Gasoline boils at 40-70°C, pentane at 34-37°C. Higher boiling
fractions are hexane 65-69°C, SBP 62/82 boiling at 64-72°C, SBP 80/100
boiling at 83-120°C.
Analysis of extracted oils and remaining cakes reveals only a few
ppm of solvent, e.g. 0.3 ppm SBP 62/82 in cocoa butter.
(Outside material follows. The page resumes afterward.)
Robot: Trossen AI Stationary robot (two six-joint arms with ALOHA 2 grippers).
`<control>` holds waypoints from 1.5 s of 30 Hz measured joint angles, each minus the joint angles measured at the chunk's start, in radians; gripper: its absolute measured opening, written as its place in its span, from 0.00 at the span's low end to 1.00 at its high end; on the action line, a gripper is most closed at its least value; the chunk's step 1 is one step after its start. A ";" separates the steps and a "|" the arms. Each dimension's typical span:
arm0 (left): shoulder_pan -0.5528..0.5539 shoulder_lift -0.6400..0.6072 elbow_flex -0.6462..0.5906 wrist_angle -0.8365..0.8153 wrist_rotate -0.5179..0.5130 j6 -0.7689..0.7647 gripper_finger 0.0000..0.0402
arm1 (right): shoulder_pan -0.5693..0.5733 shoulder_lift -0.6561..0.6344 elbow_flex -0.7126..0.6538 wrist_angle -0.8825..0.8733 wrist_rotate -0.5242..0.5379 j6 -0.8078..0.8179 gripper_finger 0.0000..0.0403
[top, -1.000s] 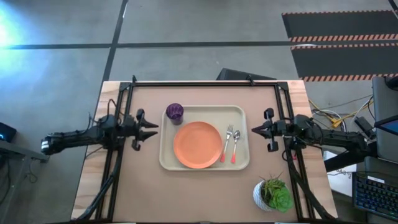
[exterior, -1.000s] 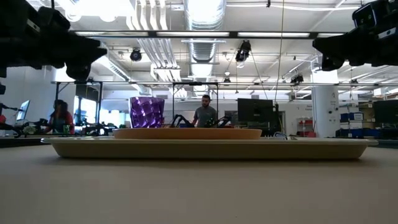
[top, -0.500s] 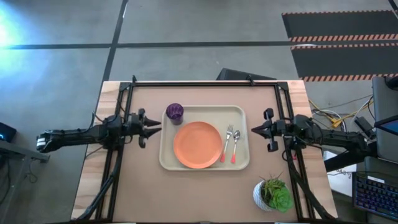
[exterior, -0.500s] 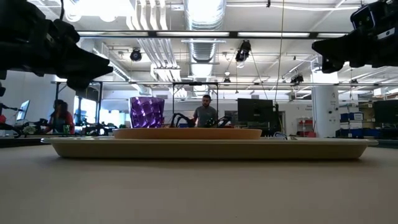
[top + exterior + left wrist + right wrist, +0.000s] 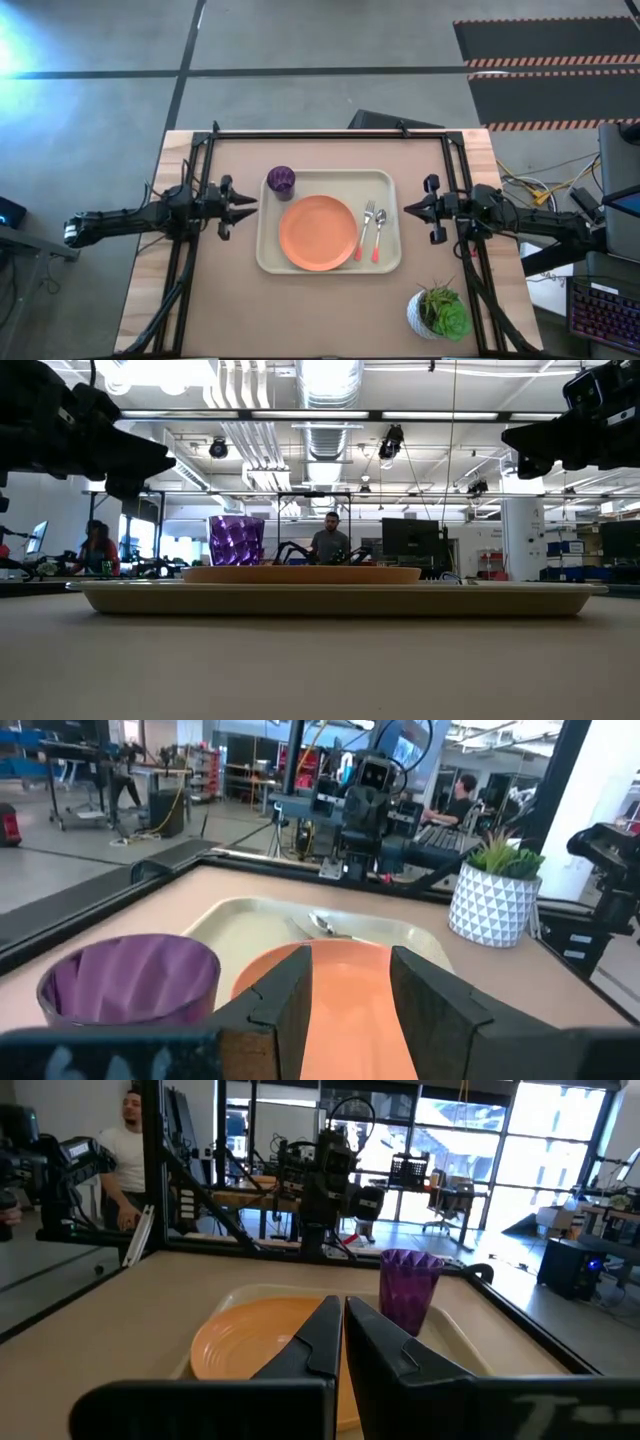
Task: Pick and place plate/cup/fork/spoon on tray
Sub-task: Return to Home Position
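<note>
The cream tray (image 5: 390,262) lies mid-table. On it rest the orange plate (image 5: 318,232), the purple cup (image 5: 281,181) upright at its far left corner, and the fork (image 5: 364,230) and spoon (image 5: 379,233) side by side right of the plate. My left gripper (image 5: 250,203) hovers open just left of the tray, pointing at it; its wrist view shows the cup (image 5: 130,982) and plate (image 5: 350,990) ahead. My right gripper (image 5: 408,209) hovers shut just right of the tray, facing the plate (image 5: 250,1335) and cup (image 5: 408,1285).
A white pot with a green plant (image 5: 438,312) stands near the table's front right corner. Black frame rails (image 5: 330,133) run along the far edge and both sides. Bare table lies in front of the tray. People show in the room behind.
My left gripper has gone a little toward the tray and dipped, then drawn back slightly. The things on the tray have stayed where they were.
</note>
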 joint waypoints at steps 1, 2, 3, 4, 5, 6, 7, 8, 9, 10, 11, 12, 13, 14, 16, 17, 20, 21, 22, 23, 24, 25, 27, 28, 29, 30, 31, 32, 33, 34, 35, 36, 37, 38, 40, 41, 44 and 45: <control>0.000 -0.002 0.000 0.002 0.000 0.001 0.30 | 0.000 0.000 0.000 0.000 0.000 0.000 0.02; 0.000 -0.005 0.000 0.012 0.000 0.005 0.30 | 0.000 0.000 0.000 0.000 0.000 -0.002 0.02; 0.000 -0.010 0.000 0.028 -0.001 0.019 0.30 | 0.000 0.000 0.000 0.000 0.000 -0.009 0.02; 0.000 -0.014 0.000 0.038 -0.001 0.033 0.30 | 0.000 0.000 0.000 0.000 0.000 -0.019 0.02; 0.000 -0.017 0.000 0.047 -0.002 0.048 0.30 | 0.000 0.000 0.000 0.000 0.000 -0.024 0.02; 0.000 -0.021 0.001 0.043 -0.003 0.054 0.30 | 0.000 0.000 0.000 0.000 0.000 -0.023 0.02; 0.000 -0.024 0.001 0.041 -0.004 0.057 0.30 | 0.000 0.000 0.000 0.000 0.000 -0.017 0.02; 0.001 -0.027 0.001 0.041 -0.005 0.056 0.30 | 0.000 0.000 0.000 0.000 0.000 -0.013 0.02; 0.001 -0.030 0.001 0.041 -0.005 0.054 0.30 | 0.000 0.000 0.000 0.000 0.000 -0.007 0.02; 0.001 -0.031 0.001 0.041 -0.006 0.051 0.30 | 0.000 0.000 0.000 0.000 0.000 -0.001 0.02; 0.001 -0.031 0.001 0.040 -0.006 0.048 0.30 | 0.000 0.000 0.000 0.000 0.000 0.005 0.02; 0.001 -0.031 0.001 0.039 -0.006 0.048 0.30 | 0.000 0.000 0.000 0.000 0.000 0.011 0.02; 0.001 -0.030 0.001 0.039 -0.006 0.048 0.30 | 0.000 0.000 0.000 0.000 0.000 0.011 0.02; 0.001 -0.029 0.001 0.039 -0.006 0.048 0.30 | 0.000 0.000 0.000 0.000 0.000 0.011 0.02; 0.001 -0.026 0.001 0.039 -0.006 0.047 0.30 | 0.000 0.000 0.000 -0.001 0.000 0.012 0.02; 0.001 -0.026 0.001 0.039 -0.006 0.047 0.30 | 0.000 0.000 0.000 -0.001 0.000 0.012 0.02; 0.001 -0.024 0.001 0.039 -0.006 0.046 0.30 | 0.000 0.000 0.000 -0.001 0.000 0.012 0.02; 0.001 -0.024 0.001 0.039 -0.006 0.046 0.30 | 0.000 0.000 0.000 -0.001 0.000 0.012 0.02; 0.001 -0.024 0.001 0.039 -0.006 0.046 0.30 | 0.000 0.000 0.000 -0.001 0.000 0.012 0.02; 0.001 -0.024 0.001 0.039 -0.006 0.046 0.30 | 0.000 0.000 0.000 -0.001 0.000 0.012 0.02; 0.001 -0.024 0.001 0.039 -0.007 0.046 0.30 | 0.000 0.000 0.000 -0.001 0.000 0.012 0.02; 0.001 -0.024 0.001 0.039 -0.007 0.046 0.30 | 0.000 0.000 0.000 -0.001 0.000 0.012 0.02; 0.001 -0.023 0.001 0.039 -0.007 0.046 0.30 | 0.000 0.000 0.000 -0.001 0.000 0.012 0.02; 0.001 -0.023 0.001 0.039 -0.007 0.046 0.30 | 0.000 0.000 0.000 -0.001 0.000 0.012 0.02; 0.001 -0.024 0.001 0.039 -0.007 0.046 0.30 | 0.000 0.000 0.000 -0.001 0.000 0.012 0.02; 0.001 -0.024 0.001 0.039 -0.007 0.046 0.30 | 0.000 0.000 0.000 -0.001 0.000 0.012 0.02; 0.001 -0.024 0.001 0.039 -0.007 0.046 0.30 | 0.000 0.000 0.000 -0.002 0.000 0.012 0.02; 0.001 -0.024 0.001 0.039 -0.007 0.046 0.30 | 0.000 0.000 0.000 -0.002 0.000 0.012 0.02; 0.001 -0.024 0.001 0.039 -0.007 0.046 0.30 | 0.000 0.000 0.000 -0.002 0.000 0.012 0.02; 0.001 -0.022 0.001 0.039 -0.007 0.046 0.30 | 0.000 0.000 0.000 -0.001 0.000 0.011 0.02; 0.001 -0.021 0.001 0.039 -0.008 0.046 0.30 | 0.000 0.000 0.000 -0.002 0.000 0.011 0.02; 0.001 -0.019 0.001 0.039 -0.008 0.046 0.30 | 0.000 0.000 0.000 -0.001 0.000 0.012 0.02; 0.001 -0.018 0.001 0.040 -0.008 0.046 0.30 | 0.000 0.000 0.000 -0.002 0.000 0.012 0.02; 0.001 -0.017 0.001 0.039 -0.008 0.046 0.30 | 0.000 0.000 0.000 -0.002 0.000 0.011 0.02; 0.001 -0.017 0.001 0.039 -0.008 0.046 0.30 | 0.000 0.000 0.000 -0.002 0.000 0.011 0.02; 0.001 -0.017 0.001 0.039 -0.008 0.046 0.30 | 0.000 0.000 0.000 -0.002 0.000 0.011 0.02; 0.001 -0.018 0.001 0.040 -0.008 0.046 0.30 | 0.000 0.000 0.000 -0.002 0.000 0.011 0.02; 0.001 -0.017 0.001 0.039 -0.008 0.046 0.30 | 0.000 0.000 0.000 -0.002 0.000 0.011 0.02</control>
This aliphatic hydrocarbon is considered to be as inert
biochemically as it is chemically in parallel to other hydrocarbons
(Williams, 1959). No information exists whether ingested hexane is
metabolized but, of the little absorbed after inhalation most appears
to be re-excreted unchanged via the lungs and perhaps a trace appears
in the urine (Estler, 1939).
Animal Compound Route LD 100 Reference
Rat Hexane i.p.(at 8°C) 4000 Keplinger et al., 1959
" i.p.(at 26°C) 9100 Keplinger et al., 1959
" i.p.(at 36°C) 530 Keplinger et al., 1959
SBP Oral >20 ml/kg Shell Research Ltd.,
0.2 ml hexane, when aspirated by the anaesthetized rat, produced
convulsions and death within a few seconds. Cardiac arrest,
respiratory paralysis and asphyxia occurred (Gerarde, 1963). Hexane is
only a weak anaesthetic but paralyses the respiratory centre before
the spinal reflexes are abolished. It is irritant to skin and mucosa
Many rats died with signs of pulmonary congestion due to asphyxia
from inhaled droplets or vapour of SBP 62/82. No gross changes were
seen at autopsy (Shell Research Ltd., 1962).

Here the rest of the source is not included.